→ **What you have to do**: Return only those lines of the records below in which "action" appears.

(Saved data entries)
++++++++++++++++++++

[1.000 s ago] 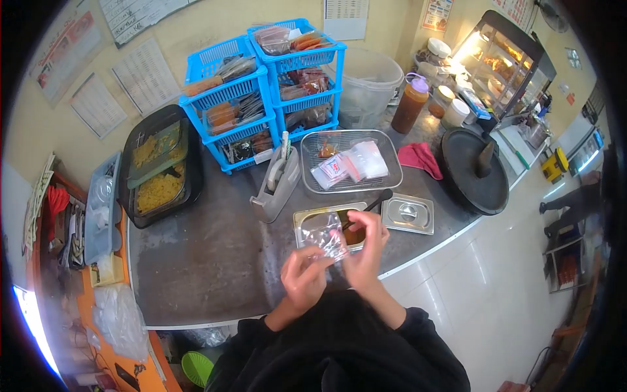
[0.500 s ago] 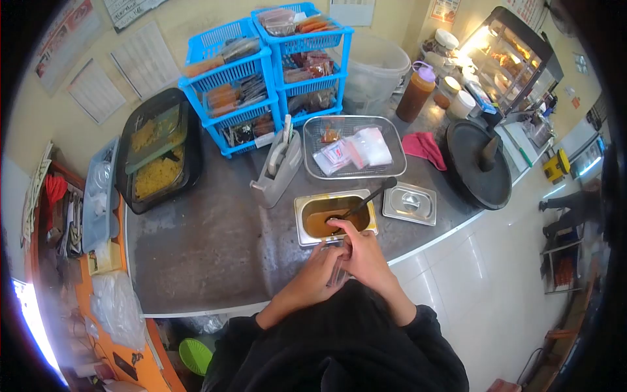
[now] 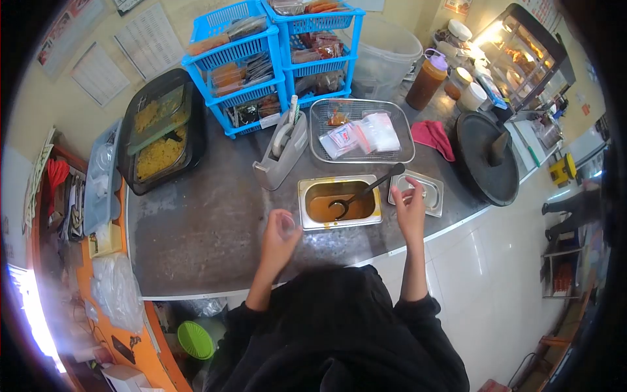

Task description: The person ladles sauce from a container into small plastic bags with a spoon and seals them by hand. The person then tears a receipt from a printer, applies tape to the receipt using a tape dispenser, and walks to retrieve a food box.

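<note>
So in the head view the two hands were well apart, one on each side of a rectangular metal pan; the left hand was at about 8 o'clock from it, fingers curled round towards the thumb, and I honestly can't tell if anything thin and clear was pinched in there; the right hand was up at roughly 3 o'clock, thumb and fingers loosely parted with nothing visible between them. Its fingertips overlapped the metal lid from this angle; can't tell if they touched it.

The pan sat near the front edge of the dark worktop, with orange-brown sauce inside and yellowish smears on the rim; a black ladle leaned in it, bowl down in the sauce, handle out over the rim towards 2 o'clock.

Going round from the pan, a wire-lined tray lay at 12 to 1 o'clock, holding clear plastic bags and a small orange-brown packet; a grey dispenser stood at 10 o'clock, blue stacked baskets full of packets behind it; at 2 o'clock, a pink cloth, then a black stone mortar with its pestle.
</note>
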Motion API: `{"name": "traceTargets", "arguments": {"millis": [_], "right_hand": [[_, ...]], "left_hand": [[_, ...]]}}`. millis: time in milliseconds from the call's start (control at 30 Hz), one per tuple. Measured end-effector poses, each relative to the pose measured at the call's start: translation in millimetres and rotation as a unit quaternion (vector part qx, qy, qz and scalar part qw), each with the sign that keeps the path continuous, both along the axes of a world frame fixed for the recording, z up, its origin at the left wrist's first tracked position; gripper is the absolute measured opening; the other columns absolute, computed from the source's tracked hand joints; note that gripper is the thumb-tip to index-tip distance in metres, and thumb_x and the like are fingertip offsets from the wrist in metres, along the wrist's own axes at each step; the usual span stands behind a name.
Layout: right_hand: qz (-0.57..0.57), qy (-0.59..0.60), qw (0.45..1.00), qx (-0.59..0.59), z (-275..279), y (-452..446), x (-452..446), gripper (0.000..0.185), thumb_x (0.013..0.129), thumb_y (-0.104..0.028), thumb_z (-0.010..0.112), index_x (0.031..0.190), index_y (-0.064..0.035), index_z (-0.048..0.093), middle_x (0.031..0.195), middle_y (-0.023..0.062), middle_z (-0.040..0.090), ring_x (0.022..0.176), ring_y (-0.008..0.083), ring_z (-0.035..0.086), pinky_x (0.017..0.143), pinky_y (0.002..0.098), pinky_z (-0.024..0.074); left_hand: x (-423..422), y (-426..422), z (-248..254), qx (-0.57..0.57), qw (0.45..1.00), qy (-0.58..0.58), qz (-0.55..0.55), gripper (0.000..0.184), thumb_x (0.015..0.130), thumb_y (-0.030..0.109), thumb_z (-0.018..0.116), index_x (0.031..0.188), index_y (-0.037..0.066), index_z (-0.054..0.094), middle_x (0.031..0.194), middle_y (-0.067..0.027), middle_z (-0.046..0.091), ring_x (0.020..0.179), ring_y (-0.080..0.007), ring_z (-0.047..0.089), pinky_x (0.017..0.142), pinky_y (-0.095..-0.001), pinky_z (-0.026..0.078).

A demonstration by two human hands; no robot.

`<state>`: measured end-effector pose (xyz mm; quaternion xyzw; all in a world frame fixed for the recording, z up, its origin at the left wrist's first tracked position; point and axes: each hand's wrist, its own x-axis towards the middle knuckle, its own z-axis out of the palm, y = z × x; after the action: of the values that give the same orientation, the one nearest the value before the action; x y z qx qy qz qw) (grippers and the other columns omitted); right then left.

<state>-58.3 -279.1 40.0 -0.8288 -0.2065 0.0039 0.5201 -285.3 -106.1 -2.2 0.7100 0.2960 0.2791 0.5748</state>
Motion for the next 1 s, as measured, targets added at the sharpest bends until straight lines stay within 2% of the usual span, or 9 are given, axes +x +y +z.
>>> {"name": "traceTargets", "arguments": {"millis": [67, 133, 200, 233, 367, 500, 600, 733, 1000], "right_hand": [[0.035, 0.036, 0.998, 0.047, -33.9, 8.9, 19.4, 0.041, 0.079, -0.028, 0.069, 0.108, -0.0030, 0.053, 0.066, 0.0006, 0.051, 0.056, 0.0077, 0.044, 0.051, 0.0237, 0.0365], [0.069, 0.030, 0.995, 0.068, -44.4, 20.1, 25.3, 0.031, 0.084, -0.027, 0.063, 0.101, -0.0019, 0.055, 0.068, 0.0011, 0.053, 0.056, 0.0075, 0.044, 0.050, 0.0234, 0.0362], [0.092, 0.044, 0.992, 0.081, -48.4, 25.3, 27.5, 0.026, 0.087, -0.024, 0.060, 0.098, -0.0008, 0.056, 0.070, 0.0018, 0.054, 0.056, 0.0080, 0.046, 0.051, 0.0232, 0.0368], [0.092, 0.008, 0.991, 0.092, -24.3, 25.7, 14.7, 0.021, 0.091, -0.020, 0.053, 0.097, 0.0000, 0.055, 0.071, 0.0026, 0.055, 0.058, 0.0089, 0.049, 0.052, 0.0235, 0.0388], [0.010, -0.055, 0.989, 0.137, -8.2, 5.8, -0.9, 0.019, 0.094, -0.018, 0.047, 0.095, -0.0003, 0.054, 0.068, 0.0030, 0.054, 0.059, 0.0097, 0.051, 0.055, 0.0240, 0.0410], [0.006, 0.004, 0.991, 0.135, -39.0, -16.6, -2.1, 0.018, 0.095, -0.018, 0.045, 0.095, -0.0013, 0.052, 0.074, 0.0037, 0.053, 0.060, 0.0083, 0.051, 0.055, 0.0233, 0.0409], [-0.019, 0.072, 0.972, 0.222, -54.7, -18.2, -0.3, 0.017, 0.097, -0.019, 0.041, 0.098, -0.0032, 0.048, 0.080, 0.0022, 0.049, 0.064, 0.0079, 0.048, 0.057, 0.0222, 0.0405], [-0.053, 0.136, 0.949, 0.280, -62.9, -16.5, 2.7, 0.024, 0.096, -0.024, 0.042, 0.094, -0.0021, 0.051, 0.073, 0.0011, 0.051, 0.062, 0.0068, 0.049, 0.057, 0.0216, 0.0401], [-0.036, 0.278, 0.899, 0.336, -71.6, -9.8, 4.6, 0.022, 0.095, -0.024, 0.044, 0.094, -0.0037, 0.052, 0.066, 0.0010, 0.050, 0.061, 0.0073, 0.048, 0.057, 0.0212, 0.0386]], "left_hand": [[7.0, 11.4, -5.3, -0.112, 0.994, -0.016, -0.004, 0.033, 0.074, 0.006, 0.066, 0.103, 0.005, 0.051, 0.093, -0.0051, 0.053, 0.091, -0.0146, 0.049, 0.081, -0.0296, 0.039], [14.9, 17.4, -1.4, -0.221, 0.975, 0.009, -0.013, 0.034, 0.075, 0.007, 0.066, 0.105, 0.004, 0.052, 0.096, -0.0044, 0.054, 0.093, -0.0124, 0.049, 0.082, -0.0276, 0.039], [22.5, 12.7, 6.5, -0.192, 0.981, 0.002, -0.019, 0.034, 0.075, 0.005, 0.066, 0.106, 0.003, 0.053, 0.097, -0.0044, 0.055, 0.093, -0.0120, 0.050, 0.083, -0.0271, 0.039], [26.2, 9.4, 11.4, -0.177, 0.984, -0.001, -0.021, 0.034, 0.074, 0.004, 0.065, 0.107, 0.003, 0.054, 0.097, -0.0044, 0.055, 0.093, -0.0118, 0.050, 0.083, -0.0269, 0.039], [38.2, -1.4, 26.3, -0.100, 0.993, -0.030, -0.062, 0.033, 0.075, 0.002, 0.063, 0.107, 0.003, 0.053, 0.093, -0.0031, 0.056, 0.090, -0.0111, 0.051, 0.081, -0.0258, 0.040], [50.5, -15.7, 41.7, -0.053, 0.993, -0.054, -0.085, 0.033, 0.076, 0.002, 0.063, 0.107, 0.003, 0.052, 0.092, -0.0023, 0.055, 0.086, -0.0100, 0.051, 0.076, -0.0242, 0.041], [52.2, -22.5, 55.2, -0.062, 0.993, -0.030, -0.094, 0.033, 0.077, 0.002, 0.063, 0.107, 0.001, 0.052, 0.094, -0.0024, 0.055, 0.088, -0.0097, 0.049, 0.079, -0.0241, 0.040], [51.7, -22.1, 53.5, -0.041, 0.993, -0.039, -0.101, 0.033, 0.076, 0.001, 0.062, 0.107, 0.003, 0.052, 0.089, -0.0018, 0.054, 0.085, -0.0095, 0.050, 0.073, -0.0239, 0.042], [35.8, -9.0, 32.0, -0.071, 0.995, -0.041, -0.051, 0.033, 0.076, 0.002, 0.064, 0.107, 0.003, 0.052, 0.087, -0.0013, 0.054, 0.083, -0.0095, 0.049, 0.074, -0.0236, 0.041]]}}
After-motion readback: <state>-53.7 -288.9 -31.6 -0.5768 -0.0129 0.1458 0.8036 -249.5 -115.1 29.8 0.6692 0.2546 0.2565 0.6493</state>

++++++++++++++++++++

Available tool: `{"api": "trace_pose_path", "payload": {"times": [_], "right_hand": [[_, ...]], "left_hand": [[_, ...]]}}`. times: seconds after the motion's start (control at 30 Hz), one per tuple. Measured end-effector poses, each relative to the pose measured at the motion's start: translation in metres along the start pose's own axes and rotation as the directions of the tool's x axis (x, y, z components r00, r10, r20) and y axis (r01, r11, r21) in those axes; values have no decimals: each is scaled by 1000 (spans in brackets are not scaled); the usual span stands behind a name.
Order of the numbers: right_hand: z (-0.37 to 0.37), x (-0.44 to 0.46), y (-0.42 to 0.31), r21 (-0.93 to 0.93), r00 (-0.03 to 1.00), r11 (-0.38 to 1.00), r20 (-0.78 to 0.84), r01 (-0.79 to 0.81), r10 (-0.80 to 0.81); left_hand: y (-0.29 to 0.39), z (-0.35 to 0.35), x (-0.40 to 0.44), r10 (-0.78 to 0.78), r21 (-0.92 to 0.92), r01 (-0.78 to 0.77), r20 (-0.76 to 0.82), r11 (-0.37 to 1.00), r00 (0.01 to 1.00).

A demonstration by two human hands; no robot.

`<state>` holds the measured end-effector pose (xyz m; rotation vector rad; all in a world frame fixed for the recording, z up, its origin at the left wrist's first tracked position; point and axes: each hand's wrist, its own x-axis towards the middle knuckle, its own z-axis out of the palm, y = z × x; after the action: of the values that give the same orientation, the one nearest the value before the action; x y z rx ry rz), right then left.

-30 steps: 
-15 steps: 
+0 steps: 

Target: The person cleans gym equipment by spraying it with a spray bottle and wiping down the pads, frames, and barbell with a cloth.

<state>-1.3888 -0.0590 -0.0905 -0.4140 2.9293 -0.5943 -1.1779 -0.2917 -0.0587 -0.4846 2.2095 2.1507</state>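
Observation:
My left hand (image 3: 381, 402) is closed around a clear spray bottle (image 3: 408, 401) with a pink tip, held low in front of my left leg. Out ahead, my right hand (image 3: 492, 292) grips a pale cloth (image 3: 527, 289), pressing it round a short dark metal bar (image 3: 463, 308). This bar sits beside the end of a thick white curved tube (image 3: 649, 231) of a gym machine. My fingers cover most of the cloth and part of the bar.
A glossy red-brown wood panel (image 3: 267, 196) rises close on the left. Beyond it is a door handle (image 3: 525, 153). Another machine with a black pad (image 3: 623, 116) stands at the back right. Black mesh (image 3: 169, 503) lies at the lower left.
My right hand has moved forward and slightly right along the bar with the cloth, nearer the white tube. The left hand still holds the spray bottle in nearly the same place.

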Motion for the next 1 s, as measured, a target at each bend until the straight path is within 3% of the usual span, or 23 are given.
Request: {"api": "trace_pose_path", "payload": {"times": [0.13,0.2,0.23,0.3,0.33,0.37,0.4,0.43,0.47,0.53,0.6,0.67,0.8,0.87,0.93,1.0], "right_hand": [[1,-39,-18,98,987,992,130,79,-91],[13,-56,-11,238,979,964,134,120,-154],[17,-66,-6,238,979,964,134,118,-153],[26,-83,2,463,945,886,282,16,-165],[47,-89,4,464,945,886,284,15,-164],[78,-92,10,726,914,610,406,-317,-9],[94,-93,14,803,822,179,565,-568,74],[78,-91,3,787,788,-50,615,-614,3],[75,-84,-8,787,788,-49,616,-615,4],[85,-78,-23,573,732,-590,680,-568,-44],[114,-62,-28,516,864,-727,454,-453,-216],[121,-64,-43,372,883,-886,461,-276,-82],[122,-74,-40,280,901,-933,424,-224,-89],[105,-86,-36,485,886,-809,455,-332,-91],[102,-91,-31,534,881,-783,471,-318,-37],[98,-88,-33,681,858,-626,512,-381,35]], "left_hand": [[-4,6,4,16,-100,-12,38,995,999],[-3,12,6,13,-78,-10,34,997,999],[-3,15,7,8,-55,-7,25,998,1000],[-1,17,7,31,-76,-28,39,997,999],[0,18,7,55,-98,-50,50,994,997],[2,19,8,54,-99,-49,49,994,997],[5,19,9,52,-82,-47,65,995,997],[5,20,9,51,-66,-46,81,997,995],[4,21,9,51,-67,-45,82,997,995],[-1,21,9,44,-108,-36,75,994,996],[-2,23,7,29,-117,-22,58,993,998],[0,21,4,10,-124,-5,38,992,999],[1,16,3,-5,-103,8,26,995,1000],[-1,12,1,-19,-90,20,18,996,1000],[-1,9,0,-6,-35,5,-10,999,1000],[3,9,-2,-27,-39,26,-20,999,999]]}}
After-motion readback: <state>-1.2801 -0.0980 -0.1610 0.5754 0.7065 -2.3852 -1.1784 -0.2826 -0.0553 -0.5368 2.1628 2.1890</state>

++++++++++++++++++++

→ **Solution**:
`<state>`: measured end-effector pose (xyz mm; quaternion xyzw; all in a world frame fixed for the recording, z up, its origin at the left wrist's first tracked position; point and axes: each hand's wrist, its own x-axis towards the middle knuckle, its own z-axis out of the palm, y = z × x; after the action: of the values that give the same orientation, the one nearest the value before the action; x y z qx qy qz qw) (grippers and the other columns omitted); right then left.
`<state>` holds the measured end-effector pose (xyz m; rotation vector rad; all in a world frame fixed for the recording, z up, its origin at the left wrist's first tracked position; point and axes: each hand's wrist, its own x-axis towards the middle knuckle, its own z-axis out of the palm, y = z × x; after the action: of the values that give the same orientation, the one nearest the value before the action; x y z rx ry rz), right then left.

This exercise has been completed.